Panthers can race up to 50 miles per hour for short periods of time. Like cheetahs, their spines are flexible enough to curve while they run, enabling them to hurtle easily around rocks, bushes and anything else in their way. Their ability to shift direction so rapidly helps them outrun and cut off their prey. With a running start, they can leap up to 40 feet. When they’re traveling long distances, panthers can maintain a speed of around 10 miles per hour.

Other Athletics

In addition to their running speed, panthers have the agility to leap into trees. Their powerful hind legs can propel them 15 to 18 feet off the ground. They also can climb over fences as high as 12 feet. Panthers are adept swimmers, although they usually avoid water.

Hunting

Panthers mostly hunt by stealth, stalking until they’re within 30 feet or so of potential prey, then leaping or using a short burst of speed to take down their meal.

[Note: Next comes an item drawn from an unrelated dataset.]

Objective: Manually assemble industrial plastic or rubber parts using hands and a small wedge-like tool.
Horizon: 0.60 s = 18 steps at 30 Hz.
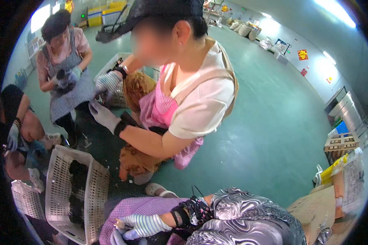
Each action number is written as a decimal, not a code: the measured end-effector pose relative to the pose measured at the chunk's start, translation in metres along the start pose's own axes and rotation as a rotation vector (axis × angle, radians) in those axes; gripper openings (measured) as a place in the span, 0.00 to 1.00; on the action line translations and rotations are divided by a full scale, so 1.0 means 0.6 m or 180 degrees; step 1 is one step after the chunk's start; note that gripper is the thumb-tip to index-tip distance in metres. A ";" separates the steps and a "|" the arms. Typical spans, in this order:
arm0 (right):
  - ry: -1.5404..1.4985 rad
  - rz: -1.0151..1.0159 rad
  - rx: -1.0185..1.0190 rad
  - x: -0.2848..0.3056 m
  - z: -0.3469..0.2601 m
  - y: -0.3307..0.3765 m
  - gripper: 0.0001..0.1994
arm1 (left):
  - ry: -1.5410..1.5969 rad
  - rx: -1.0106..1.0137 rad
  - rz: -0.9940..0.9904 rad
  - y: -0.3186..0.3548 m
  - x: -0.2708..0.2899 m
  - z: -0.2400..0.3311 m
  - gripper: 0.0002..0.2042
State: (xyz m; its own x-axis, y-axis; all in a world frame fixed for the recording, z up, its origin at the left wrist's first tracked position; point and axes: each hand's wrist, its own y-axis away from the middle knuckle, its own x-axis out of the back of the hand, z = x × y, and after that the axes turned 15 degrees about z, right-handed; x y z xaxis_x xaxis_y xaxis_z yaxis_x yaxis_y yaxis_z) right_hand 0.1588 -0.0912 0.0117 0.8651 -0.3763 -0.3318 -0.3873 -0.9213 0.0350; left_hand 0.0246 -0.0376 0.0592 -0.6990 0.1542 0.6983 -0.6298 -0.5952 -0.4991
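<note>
My right hand, in a striped white and blue glove with a dark band at the wrist, is low in the picture over a purple checked apron. Its fingers are closed around something small with a pale brownish tip, too small to name. Beside it at the lower edge, a bit of a grey glove on my left hand shows; its fingers are mostly hidden. To the left stands a white perforated plastic crate, with dark clumps inside it.
A person in a dark cap and white top works close ahead with gloved hands. Another in a striped apron holds a dark object. A third person's gloved hand is at far left. Cardboard boxes and a wooden pallet stand right.
</note>
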 end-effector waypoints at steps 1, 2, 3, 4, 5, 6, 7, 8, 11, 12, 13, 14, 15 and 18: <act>-0.0100 -0.0088 -0.0333 -0.003 -0.001 -0.002 0.12 | -0.0043 0.0016 0.0000 0.004 0.001 -0.004 0.33; -0.0201 -0.0197 -0.0672 -0.005 -0.001 -0.003 0.11 | -0.0095 0.0031 0.0034 0.014 0.001 -0.012 0.32; -0.0276 -0.0536 -0.0431 -0.020 -0.011 -0.005 0.09 | -0.0283 0.0184 0.0036 0.009 0.025 -0.001 0.32; -0.0332 -0.0761 -0.0427 -0.036 -0.023 -0.008 0.08 | -0.0203 0.0288 0.0011 0.004 0.049 0.007 0.31; 0.0011 -0.0551 -0.0247 -0.017 -0.019 -0.009 0.08 | 0.0164 0.0356 -0.0053 0.015 0.033 -0.012 0.29; 0.0219 -0.0514 -0.0076 -0.013 -0.023 -0.012 0.08 | 0.0307 0.0494 0.0176 0.010 0.030 -0.008 0.22; 0.0393 -0.0600 -0.0196 -0.011 -0.055 -0.012 0.09 | 0.0729 0.0947 0.0249 0.048 0.020 -0.029 0.25; 0.0545 -0.0730 -0.0309 -0.007 -0.079 -0.013 0.10 | 0.1321 0.1370 0.0188 0.048 0.029 -0.046 0.23; 0.0029 -0.0658 -0.0354 0.014 -0.075 0.001 0.14 | 0.2800 0.2585 0.1010 0.037 -0.003 -0.048 0.21; -0.0278 -0.0782 -0.0668 0.021 -0.086 0.003 0.15 | 0.2266 0.2586 0.1070 0.025 -0.006 -0.047 0.23; -0.0454 -0.0815 -0.0920 0.011 -0.099 0.010 0.14 | 0.3785 0.3336 0.1360 0.014 0.009 -0.034 0.25; -0.0587 -0.0847 -0.1185 0.003 -0.102 0.012 0.14 | 0.5409 0.3871 0.1758 0.013 0.022 -0.028 0.27; -0.0557 -0.0960 -0.1411 0.005 -0.107 0.017 0.14 | 0.5597 0.3963 0.1773 0.010 0.031 -0.024 0.28; -0.0430 -0.0739 -0.1386 -0.016 -0.104 0.043 0.22 | 0.5961 0.4107 0.1736 0.036 0.025 -0.034 0.29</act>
State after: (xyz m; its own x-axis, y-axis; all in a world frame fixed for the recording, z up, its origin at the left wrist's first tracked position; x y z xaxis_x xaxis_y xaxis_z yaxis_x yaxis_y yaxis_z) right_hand 0.1603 -0.1174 0.0746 0.8525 -0.1673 -0.4953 0.0039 -0.9454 0.3260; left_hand -0.0064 -0.0320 0.0488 -0.5734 -0.2906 -0.7660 -0.4115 -0.7064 0.5759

Deer make up the staple of panthers’ diets, but they hunt opportunistically and can eat coyotes, beavers, feral hogs, raccoons, rodents and nearly any other animal that appears appetizing. They even prey on porcupines and skunks, and large panthers can kill elk and moose. Panthers are nocturnal and usually solitary hunters, except during mating season and when a mother is teaching her cubs how to bring down prey.

Ecosystem Role

As apex predators, panthers play a crucial role in their ecosystems. They keep animal populations from exploding. By chasing herds of deer and elk through various areas, panthers prevent these grazers from decimating grasses, bushes and trees in one spot. This promotes greater natural diversity, preserving foliage that birds, raccoons and other animals need for shelter and food.